- What to do:
Run through the records and show each line that includes the string "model".

- Data:
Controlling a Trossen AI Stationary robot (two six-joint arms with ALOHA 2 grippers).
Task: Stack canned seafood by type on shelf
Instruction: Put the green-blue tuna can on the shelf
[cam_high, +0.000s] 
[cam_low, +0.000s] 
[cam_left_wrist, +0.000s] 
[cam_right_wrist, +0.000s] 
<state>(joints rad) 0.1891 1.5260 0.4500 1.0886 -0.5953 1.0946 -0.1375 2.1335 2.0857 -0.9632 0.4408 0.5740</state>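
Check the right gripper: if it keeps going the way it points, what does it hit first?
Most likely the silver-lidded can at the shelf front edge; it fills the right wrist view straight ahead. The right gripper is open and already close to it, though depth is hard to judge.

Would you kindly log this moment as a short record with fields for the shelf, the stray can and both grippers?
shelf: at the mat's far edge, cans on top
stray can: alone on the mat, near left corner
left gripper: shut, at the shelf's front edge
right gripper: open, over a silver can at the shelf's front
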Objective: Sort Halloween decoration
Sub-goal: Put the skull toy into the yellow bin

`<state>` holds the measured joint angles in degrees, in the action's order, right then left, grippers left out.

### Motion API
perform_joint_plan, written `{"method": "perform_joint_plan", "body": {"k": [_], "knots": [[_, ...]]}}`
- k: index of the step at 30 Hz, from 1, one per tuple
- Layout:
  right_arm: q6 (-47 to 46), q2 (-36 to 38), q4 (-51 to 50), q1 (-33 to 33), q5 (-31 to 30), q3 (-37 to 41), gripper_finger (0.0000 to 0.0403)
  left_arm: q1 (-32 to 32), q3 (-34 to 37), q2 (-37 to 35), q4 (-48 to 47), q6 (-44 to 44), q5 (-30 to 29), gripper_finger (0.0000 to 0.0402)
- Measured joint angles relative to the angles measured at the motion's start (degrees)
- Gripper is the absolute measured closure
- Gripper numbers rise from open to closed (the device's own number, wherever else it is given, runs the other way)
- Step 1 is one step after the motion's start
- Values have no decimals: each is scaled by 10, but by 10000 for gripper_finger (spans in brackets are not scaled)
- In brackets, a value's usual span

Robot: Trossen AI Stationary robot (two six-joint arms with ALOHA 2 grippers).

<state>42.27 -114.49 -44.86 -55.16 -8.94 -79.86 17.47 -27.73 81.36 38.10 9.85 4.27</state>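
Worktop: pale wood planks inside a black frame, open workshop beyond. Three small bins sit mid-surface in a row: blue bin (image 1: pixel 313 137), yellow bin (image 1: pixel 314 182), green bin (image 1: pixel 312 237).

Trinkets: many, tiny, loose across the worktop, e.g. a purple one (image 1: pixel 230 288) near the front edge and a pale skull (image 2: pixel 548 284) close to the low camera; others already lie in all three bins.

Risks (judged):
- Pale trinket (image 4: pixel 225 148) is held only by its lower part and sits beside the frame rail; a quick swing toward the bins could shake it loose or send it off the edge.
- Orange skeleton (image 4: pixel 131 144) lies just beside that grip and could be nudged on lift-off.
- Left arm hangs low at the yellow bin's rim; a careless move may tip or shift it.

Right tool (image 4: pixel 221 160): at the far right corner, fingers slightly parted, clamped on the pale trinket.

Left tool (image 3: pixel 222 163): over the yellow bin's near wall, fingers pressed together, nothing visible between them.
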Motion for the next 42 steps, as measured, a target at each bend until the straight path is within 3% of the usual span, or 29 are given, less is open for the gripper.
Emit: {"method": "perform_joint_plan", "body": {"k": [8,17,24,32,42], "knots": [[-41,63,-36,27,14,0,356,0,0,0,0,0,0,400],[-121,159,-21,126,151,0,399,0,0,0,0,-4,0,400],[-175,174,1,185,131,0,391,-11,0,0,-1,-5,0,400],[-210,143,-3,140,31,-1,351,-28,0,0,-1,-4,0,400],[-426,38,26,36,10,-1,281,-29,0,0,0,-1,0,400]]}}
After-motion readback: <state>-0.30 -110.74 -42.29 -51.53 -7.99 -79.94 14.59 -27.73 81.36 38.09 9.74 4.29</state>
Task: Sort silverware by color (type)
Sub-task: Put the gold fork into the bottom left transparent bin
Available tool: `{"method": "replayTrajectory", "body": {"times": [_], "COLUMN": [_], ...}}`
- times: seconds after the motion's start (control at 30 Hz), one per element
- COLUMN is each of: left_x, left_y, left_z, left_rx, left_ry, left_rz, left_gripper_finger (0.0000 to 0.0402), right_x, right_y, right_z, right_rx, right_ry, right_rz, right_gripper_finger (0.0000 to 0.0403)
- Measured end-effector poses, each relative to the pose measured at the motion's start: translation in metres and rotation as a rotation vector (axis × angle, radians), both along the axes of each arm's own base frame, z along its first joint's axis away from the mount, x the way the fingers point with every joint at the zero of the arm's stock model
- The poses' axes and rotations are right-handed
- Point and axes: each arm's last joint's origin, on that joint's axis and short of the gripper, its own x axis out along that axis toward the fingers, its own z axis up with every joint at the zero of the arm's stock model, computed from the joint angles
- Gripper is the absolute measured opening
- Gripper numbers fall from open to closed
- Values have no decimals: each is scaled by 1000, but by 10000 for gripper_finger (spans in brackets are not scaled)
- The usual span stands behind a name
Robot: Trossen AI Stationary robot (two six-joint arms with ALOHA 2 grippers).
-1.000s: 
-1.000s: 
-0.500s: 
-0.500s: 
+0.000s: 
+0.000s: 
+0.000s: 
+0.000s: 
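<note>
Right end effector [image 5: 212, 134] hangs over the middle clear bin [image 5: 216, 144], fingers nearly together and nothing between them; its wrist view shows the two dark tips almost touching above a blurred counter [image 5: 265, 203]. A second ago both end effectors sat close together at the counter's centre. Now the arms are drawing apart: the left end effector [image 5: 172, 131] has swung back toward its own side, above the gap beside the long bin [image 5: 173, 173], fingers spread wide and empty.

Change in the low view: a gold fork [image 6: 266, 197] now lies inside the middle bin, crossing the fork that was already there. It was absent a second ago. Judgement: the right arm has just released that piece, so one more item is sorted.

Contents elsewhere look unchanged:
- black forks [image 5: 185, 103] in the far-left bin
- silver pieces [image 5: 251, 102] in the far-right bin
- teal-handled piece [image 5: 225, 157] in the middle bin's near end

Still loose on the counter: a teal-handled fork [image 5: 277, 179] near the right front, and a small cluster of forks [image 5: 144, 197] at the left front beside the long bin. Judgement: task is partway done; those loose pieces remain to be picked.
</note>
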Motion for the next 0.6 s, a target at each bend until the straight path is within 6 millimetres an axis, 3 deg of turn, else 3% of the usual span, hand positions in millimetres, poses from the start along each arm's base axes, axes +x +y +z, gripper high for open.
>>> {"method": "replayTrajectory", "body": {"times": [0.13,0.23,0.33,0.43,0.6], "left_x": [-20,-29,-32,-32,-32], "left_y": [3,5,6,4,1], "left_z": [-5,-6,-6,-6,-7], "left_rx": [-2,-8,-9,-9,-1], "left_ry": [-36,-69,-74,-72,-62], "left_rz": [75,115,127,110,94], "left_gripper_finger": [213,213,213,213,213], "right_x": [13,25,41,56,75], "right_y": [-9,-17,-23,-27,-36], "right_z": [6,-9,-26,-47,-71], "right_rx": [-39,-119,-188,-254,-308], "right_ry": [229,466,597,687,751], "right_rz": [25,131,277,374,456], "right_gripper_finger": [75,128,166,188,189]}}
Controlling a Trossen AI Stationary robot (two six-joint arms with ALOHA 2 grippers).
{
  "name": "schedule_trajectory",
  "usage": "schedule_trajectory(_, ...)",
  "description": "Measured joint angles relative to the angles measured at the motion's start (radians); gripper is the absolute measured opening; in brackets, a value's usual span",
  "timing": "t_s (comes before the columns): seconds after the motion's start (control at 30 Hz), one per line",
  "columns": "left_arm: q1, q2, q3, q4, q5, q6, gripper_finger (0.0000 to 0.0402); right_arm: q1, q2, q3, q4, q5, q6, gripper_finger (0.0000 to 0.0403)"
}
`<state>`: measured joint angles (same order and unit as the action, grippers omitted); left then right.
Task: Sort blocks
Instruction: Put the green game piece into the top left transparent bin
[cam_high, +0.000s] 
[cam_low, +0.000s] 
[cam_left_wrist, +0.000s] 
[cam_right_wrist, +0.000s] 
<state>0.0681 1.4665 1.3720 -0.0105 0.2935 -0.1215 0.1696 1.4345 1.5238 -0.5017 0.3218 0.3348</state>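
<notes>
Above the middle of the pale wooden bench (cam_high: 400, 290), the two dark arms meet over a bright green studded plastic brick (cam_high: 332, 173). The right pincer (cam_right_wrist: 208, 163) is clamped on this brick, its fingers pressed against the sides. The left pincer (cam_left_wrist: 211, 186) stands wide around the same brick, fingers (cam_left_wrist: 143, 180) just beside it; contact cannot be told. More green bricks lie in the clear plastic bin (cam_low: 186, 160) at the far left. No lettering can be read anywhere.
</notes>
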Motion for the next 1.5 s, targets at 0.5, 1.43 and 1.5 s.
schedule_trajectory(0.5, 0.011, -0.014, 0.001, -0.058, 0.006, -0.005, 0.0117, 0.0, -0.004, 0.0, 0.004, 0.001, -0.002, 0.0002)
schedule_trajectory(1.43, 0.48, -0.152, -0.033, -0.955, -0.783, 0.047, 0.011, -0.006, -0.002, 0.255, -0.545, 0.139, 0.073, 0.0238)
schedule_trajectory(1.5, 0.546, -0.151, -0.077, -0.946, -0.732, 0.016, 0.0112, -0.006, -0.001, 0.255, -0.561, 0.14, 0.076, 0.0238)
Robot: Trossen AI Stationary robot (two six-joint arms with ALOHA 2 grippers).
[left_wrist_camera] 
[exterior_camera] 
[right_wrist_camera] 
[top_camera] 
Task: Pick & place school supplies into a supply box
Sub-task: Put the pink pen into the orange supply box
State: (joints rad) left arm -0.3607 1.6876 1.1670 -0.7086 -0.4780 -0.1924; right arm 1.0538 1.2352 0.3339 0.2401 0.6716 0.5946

- Answer to this problem:
- Measured end-effector poses, each relative to the pose measured at the motion's start: translation in metres and rotation as a rotation vector (axis × angle, radians), both along the axes of each arm's own base frame, z along its first joint's axis away from the mount, x the way the fingers point with every joint at the zero of the arm's stock model
- Point and axes: each arm's last joint's origin, on that joint's axis and short of the gripper, its own x axis out along that axis toward the fingers, its own z axis up with every joint at the zero of the arm's stock model, computed from the joint angles

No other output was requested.